The interview signal: candidates who name this failure mode and discuss the layered defenses score significantly higher than those who treat the processor call as a single atomic operation.
Card data (PAN, CVV, expiry) is heavily regulated. Any system that touches it falls under PCI-DSS - quarterly audits, network segmentation, encryption everywhere, access logging, key rotation. The audit cost is enormous.
The architecture answer: minimize what touches card data
Most of the system should never see a PAN. Tokenization confines card data to a small, hardened subsystem.
Tokenization flow
This pushes ~95% of our infrastructure out of PCI scope. Only the processor's frontend SDK and our token-handling code are in scope.
Network-isolated tokenization service (if we are the processor)
If we are Stripe (the processor), we have to handle PANs ourselves. Architecture:
Vault encryption
Data at rest in the vault is encrypted with a per-record DEK (data encryption key) wrapped by a master KMS key. KMS is HSM-backed (AWS KMS, GCP KMS, or HashiCorp Vault with HSM). Rotating master keys requires re-wrapping DEKs; rotating DEKs requires re-encrypting records.
Why this matters at interview time
Interviewers from payments companies probe PCI awareness. Saying "we use Stripe Elements to tokenize on the client" or "we have a network-isolated vault" earns serious credibility. Saying "we encrypt the database column" reveals a candidate who hasn't worked in payments.
Webhooks are how the merchant learns about state changes (charge.succeeded, refund.completed, dispute.opened). They're an async distributed system in their own right, and a frequent source of merchant pain.
Delivery guarantee: at-least-once
We promise to deliver each event at least once. We do not promise exactly-once - that's the merchant's problem to handle via idempotent event_id processing.
Retry schedule
Standard pattern: exponential backoff with jitter. Stripe's schedule is roughly: immediate, 5 min, 30 min, 2 hr, 12 hr, 24 hr, then 24-hour intervals up to 3 days. After ~17 attempts over 3 days, mark as undeliverable; surface in the merchant dashboard.
Signing
Every webhook request includes an HMAC signature (X-Stripe-Signature header) over the payload + timestamp using a per-merchant signing secret. Merchants verify the signature to ensure the event is genuinely from us, not a forged attack on their endpoint.
Per-endpoint queuing
Each merchant endpoint has its own delivery queue. A slow or failing endpoint can't back-pressure other merchants' deliveries. Within an endpoint, events are delivered in order (per object_id ordering matters for state-machine consumers).
Failure modes the merchant will hit
Backfill
Merchants can request a replay of all events for a time window. Critical for new integrations (catch up from when they signed up) and for bug recovery (their system was down; replay to refill state).
Out-of-order delivery
Despite ordered queuing, network reordering means merchants can see refund.created before charge.succeeded if they retry stuck events. Merchants must reconcile against final state, not assume in-order events.
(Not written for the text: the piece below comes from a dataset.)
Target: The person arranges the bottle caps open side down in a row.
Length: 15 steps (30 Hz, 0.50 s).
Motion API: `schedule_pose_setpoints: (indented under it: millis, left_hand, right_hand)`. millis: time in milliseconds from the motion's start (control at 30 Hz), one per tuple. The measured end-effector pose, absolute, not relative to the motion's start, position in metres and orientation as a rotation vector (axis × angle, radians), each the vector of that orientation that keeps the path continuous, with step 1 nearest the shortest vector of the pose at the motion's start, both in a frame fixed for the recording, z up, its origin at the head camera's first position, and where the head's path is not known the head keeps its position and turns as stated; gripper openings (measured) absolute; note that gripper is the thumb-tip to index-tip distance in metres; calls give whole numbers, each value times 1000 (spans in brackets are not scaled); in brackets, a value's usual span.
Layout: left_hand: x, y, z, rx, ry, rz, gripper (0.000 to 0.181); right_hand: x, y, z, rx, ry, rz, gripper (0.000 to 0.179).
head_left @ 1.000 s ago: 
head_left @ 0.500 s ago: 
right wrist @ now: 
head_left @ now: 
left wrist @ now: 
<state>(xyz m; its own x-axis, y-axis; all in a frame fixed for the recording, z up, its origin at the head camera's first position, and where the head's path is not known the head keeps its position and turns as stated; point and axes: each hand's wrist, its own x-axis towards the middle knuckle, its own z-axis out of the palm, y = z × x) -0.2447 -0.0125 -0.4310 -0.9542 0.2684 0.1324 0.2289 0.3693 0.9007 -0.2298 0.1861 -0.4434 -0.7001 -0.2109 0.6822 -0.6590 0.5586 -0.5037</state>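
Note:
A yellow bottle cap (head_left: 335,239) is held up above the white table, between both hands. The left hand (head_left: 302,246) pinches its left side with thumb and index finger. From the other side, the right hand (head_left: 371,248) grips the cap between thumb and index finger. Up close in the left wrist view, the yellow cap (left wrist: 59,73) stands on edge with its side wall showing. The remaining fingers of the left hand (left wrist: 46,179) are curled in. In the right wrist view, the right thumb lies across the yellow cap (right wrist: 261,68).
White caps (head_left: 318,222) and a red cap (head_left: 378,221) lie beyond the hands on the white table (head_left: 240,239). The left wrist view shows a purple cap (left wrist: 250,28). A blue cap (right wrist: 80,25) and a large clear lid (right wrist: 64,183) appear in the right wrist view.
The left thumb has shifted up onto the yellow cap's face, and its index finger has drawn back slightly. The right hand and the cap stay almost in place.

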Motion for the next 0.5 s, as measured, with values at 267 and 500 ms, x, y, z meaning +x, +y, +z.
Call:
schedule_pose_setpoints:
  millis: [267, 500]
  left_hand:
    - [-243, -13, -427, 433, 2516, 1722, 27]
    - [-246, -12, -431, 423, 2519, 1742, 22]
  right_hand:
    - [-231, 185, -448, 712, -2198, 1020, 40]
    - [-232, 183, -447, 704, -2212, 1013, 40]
The "charge" abstraction hides wildly different settlement timelines depending on payment method.
Cards (sync)
Authorization happens in real time (~1-2 seconds). Capture happens immediately or up to 7 days later. Settlement (money actually moves) happens 1-3 business days after capture. The merchant sees "succeeded" within seconds; the money lands days later.
ACH (async)
Authorization is essentially trust-based - we submit a debit request to the bank, and 3-5 business days later we learn whether it cleared. The "charge" succeeds initially as "pending" and only confirms days later. Reversals (NSF, returned ACH) can happen weeks later.
BNPL / installments
Customer is approved by the BNPL provider in real time (sync), but the merchant is paid in full upfront and the customer pays the BNPL provider in installments. From our system's view: sync at charge time, but the customer's actual payments happen over months.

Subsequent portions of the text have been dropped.